++++ DATASET EXTRACT ++++
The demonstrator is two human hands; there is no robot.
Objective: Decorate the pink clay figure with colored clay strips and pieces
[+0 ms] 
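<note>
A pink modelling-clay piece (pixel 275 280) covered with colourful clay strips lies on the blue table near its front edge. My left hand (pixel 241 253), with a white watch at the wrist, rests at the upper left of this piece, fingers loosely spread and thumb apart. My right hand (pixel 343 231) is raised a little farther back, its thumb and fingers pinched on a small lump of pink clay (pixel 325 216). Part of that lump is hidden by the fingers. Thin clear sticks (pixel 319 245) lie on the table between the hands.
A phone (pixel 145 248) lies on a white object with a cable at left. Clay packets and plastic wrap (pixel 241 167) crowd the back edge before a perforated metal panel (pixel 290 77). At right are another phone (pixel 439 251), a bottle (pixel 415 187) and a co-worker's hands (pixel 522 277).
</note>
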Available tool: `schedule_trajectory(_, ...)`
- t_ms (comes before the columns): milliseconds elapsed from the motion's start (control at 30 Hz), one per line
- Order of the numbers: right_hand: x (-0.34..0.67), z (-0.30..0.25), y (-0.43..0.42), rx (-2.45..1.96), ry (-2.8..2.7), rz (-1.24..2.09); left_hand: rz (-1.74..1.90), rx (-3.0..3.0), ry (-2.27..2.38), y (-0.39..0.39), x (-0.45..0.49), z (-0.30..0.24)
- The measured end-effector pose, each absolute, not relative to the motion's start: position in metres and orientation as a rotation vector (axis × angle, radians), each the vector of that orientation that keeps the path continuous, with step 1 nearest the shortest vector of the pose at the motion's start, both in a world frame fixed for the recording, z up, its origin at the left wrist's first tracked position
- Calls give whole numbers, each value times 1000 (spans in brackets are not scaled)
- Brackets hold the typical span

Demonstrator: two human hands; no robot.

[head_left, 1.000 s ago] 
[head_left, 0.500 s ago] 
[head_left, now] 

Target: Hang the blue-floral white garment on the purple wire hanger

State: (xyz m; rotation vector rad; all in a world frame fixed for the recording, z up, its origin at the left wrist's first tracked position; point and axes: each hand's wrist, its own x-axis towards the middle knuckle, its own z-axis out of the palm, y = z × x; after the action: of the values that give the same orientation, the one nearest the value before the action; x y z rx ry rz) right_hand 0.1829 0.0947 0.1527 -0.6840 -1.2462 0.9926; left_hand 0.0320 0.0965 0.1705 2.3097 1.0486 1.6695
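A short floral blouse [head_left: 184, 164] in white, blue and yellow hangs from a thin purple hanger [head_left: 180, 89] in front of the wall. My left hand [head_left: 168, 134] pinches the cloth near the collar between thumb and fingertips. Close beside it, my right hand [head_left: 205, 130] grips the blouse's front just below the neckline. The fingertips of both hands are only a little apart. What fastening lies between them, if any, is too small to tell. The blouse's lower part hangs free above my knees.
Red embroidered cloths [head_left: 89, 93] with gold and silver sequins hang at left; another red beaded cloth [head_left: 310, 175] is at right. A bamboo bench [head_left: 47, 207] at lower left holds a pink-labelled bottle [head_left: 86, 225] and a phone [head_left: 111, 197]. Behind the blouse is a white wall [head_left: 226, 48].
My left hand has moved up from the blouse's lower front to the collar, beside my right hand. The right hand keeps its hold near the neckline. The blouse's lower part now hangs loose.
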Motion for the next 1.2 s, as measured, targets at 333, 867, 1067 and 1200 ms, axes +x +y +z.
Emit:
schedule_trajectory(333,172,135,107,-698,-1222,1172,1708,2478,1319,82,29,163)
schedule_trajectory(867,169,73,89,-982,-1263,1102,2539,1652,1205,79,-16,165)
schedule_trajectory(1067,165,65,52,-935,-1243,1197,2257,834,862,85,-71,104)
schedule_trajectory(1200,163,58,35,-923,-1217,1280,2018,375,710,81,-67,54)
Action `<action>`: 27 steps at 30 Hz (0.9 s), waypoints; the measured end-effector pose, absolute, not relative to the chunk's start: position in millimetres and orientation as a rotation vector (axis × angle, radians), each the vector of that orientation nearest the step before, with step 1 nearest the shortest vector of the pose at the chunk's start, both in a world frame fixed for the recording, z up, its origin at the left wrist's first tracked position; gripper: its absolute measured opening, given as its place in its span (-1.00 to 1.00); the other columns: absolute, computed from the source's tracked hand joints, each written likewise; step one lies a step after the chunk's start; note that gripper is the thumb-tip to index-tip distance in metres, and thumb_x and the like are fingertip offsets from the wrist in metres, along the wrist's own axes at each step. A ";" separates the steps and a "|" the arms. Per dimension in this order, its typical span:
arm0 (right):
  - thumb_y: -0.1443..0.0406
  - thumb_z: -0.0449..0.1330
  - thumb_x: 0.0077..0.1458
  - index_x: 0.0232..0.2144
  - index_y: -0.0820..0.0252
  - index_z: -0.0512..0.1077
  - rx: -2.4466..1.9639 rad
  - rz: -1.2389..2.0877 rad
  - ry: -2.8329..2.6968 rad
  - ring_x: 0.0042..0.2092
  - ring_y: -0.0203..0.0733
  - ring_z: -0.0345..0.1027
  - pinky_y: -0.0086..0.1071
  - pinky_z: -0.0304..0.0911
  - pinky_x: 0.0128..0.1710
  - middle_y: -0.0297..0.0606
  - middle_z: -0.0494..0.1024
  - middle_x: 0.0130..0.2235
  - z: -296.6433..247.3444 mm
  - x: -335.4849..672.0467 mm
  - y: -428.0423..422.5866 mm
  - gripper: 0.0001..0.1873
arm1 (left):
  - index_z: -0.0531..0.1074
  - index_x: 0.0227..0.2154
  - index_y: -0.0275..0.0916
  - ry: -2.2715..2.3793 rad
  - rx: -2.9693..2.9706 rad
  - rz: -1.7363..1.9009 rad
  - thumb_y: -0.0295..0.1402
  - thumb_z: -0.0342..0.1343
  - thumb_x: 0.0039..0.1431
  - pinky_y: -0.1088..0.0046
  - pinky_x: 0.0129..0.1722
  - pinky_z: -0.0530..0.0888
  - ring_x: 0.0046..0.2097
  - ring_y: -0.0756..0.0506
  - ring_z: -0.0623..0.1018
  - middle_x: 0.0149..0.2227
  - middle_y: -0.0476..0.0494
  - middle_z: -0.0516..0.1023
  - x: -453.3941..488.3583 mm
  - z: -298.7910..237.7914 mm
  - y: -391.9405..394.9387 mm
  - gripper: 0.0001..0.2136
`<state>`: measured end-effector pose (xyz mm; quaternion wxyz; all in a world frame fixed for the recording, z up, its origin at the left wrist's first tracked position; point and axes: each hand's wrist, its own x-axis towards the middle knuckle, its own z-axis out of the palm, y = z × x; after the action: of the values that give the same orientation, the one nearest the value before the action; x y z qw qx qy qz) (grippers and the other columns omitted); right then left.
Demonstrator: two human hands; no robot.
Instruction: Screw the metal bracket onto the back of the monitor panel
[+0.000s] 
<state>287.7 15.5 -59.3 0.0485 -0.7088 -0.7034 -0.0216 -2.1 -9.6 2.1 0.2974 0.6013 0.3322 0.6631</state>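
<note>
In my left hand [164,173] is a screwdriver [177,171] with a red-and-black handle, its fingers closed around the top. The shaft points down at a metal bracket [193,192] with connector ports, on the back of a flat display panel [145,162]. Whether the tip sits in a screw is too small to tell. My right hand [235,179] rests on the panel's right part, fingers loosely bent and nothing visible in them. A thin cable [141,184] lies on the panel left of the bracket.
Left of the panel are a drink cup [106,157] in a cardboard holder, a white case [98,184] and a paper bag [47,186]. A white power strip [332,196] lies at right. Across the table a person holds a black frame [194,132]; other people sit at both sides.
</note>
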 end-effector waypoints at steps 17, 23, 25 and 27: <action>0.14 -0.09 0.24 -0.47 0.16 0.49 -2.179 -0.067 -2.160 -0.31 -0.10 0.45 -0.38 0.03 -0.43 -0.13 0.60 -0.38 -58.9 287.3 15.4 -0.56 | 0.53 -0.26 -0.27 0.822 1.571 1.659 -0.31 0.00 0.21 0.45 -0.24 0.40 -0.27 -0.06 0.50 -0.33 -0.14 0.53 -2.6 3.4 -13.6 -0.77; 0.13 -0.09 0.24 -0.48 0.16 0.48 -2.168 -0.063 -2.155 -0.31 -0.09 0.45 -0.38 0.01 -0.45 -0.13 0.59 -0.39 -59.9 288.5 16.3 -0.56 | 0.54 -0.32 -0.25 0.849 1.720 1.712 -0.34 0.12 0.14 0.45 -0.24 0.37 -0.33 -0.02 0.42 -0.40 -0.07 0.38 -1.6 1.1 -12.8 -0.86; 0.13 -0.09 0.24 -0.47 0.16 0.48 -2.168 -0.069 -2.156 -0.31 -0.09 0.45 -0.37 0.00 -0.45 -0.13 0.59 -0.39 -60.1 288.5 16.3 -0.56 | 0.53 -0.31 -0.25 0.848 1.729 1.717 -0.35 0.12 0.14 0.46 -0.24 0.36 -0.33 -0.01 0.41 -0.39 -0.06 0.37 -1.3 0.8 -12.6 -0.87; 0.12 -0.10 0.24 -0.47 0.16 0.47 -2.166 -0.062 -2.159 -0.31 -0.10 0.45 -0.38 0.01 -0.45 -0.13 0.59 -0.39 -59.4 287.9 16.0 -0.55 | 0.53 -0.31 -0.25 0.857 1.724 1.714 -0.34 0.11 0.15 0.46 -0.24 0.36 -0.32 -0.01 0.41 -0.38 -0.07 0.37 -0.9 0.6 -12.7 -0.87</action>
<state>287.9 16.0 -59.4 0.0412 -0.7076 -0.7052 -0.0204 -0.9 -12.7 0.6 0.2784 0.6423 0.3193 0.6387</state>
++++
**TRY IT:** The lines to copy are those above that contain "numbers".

**WRITTEN ANSWER:**
- Order of the numbers: right_hand: x (-0.34..0.67), z (-0.30..0.25), y (-0.43..0.42), rx (-2.45..1.96), ry (-2.8..2.7), rz (-1.24..2.09); left_hand: rz (-1.74..1.90), rx (-3.0..3.0), ry (-2.27..2.38), y (-0.39..0.39), x (-0.45..0.49), z (-0.30..0.24)
- Calls give whole numbers, each value times 1000 (spans in brackets are not scaled)

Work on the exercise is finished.